Abstract

Polycystic ovary syndrome (PCOS) and pregnancy are conditions characterized by an increased low-grade chronic inflammation state. A higher incidence of pregnancy complications has been detected in pregnant PCOS women. The objective of the study was to test the hypothesis that the low-grade chronic inflammation state typical of PCOS patients persists during gestation and is exacerbated by pregnancy and contributes to the increased risk of obstetric/neonatal complications. This was a prospective controlled clinical study. The study was conducted at the Academic Department of Obstetrics and Gynecology of the "Pugliese-Ciaccio" Hospital of Catanzaro (Catanzaro, Italy). One hundred fifty pregnant PCOS women and 150 age- and body mass index-matched healthy pregnant controls participated in the study. INTERVENTIONS included serial clinical, biochemical, and ultrasonographic assessments before and throughout pregnancy. Serum levels of white blood cell count (WBC), C-reactive protein (CRP), and ferritin were measured. Pregnant women with PCOS had higher WBC, CRP, and ferritin levels at study entry and at all gestational ages than controls. Changes in serum WBC and ferritin levels were significantly higher in PCOS than in controls starting from the 12th week of gestation whereas those in CRP from the 20th week of gestation.
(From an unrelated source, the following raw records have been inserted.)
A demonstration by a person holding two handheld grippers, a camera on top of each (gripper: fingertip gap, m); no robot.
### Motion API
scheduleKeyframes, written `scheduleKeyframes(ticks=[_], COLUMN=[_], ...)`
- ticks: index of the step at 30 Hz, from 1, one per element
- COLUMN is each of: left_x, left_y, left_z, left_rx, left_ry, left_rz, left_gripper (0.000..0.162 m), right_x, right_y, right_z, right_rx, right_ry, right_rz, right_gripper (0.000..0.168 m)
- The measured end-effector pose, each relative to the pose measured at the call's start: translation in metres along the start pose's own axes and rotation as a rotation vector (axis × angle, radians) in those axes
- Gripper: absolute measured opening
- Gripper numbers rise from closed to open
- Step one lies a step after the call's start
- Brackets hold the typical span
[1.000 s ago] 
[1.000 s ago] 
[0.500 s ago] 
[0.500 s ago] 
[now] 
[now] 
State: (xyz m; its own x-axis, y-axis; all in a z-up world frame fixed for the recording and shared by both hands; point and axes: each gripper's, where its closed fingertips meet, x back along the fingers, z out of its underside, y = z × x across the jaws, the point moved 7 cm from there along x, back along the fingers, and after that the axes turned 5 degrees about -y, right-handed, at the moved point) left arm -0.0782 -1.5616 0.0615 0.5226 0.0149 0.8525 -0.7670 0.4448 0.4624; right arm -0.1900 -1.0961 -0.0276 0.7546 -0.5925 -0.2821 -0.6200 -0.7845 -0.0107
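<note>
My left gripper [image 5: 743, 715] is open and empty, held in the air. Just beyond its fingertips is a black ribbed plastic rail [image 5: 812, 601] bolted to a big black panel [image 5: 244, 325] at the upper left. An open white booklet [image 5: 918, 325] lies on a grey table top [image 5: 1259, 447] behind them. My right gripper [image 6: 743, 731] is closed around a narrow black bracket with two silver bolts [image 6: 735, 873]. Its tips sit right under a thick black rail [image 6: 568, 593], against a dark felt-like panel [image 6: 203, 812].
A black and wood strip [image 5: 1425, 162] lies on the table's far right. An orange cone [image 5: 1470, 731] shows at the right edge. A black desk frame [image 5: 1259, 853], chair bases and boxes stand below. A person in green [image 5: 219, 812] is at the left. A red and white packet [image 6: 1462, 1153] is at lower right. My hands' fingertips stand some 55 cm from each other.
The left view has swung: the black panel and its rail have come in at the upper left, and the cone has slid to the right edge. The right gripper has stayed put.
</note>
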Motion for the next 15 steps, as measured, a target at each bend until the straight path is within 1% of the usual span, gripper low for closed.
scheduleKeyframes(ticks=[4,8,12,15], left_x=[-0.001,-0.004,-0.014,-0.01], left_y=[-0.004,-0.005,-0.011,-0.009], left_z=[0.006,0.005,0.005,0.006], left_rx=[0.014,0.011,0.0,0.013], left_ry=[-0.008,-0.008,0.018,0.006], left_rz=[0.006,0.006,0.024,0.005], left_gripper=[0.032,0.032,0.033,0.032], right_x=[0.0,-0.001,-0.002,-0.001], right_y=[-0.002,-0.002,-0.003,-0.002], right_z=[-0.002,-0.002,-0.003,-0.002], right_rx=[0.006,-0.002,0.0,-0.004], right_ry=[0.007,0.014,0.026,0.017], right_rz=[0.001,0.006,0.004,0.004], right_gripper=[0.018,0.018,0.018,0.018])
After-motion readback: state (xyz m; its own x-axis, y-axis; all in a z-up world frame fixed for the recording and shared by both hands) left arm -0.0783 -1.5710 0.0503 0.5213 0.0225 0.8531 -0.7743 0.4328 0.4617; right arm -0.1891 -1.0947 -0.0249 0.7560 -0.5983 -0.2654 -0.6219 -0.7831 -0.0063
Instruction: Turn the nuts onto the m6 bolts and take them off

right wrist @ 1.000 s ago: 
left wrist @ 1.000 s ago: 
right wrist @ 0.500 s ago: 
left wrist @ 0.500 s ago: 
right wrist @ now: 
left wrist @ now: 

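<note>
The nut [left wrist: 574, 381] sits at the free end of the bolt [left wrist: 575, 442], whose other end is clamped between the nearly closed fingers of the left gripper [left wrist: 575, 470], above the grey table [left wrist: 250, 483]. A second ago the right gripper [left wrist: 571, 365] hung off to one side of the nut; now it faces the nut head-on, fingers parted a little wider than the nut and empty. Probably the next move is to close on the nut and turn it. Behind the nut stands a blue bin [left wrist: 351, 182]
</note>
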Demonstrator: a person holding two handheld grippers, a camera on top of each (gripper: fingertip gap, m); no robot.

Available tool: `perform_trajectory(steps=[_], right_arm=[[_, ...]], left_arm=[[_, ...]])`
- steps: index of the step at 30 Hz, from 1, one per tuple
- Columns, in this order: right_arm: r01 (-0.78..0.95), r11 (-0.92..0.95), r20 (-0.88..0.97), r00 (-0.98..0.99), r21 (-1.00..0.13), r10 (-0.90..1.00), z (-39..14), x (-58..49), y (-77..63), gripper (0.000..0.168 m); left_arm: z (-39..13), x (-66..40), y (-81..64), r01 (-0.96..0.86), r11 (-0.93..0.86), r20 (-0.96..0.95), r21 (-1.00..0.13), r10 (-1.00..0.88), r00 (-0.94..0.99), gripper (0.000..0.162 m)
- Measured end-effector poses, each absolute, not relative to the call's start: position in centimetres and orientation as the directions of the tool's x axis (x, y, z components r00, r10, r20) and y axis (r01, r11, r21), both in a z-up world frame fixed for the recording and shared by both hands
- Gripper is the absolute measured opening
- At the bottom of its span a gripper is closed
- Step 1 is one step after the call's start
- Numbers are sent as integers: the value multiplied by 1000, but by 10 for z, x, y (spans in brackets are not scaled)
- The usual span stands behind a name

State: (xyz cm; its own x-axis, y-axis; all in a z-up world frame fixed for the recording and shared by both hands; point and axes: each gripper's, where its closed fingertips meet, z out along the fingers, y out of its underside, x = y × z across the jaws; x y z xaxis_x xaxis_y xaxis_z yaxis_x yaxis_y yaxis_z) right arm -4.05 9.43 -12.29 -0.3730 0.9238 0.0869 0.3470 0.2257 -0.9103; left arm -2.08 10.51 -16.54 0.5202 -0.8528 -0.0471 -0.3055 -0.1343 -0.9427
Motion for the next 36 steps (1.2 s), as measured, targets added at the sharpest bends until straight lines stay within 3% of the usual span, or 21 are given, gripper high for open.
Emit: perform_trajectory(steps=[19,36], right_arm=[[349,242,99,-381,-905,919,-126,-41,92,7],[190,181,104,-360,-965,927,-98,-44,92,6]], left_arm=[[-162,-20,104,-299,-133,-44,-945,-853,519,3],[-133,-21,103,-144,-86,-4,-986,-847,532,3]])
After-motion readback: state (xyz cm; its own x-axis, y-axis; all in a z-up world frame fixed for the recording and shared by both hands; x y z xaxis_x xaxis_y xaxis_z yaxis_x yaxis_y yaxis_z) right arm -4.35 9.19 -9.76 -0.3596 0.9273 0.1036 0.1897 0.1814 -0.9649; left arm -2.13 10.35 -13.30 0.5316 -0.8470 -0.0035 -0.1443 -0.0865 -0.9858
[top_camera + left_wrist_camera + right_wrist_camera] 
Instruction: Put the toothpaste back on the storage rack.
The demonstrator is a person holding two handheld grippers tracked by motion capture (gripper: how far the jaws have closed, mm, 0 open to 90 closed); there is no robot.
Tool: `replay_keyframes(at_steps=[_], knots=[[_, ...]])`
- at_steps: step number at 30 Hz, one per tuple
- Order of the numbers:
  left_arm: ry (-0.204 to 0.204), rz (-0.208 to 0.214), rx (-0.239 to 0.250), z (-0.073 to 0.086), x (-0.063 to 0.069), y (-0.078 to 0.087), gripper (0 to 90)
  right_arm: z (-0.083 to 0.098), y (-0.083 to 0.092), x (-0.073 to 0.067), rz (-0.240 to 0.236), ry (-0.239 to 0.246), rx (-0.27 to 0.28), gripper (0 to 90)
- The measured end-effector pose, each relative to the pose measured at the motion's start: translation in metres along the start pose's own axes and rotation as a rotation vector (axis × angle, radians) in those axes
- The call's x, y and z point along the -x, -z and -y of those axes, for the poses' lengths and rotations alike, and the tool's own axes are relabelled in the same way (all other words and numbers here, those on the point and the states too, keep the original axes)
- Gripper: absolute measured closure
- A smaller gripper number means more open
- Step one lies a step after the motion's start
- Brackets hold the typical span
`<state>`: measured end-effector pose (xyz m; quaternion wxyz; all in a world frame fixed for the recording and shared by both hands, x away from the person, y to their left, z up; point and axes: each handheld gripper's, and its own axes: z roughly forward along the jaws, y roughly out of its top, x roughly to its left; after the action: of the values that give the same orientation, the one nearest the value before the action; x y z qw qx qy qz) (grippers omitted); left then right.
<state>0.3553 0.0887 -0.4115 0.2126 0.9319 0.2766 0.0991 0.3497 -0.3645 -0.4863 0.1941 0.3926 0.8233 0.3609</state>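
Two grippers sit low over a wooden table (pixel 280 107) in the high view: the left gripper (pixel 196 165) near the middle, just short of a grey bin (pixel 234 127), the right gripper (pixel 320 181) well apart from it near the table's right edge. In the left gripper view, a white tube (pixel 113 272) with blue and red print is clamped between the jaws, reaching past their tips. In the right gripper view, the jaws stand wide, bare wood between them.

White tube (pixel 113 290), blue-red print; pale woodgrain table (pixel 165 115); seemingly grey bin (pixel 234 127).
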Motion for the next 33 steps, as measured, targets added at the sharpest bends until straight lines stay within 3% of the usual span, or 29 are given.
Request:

By multivariable Cox proportional hazard analysis, in the PCOS group, a significant association with the risk of adverse obstetric/neonatal outcomes was found for WBC [hazard ratio (HR) 1.52, 95% confidence interval (CI) 1.31-1.64; P = .010], CRP (HR 1.19, 95% CI 1.06-1.34; P = .019), and ferritin levels (HR 1.12, 95% CI 1.03-1.26; P = .011). In PCOS patients, the low-grade chronic inflammation persists during gestation and is exacerbated by pregnancy, and it is associated with adverse pregnancy outcomes.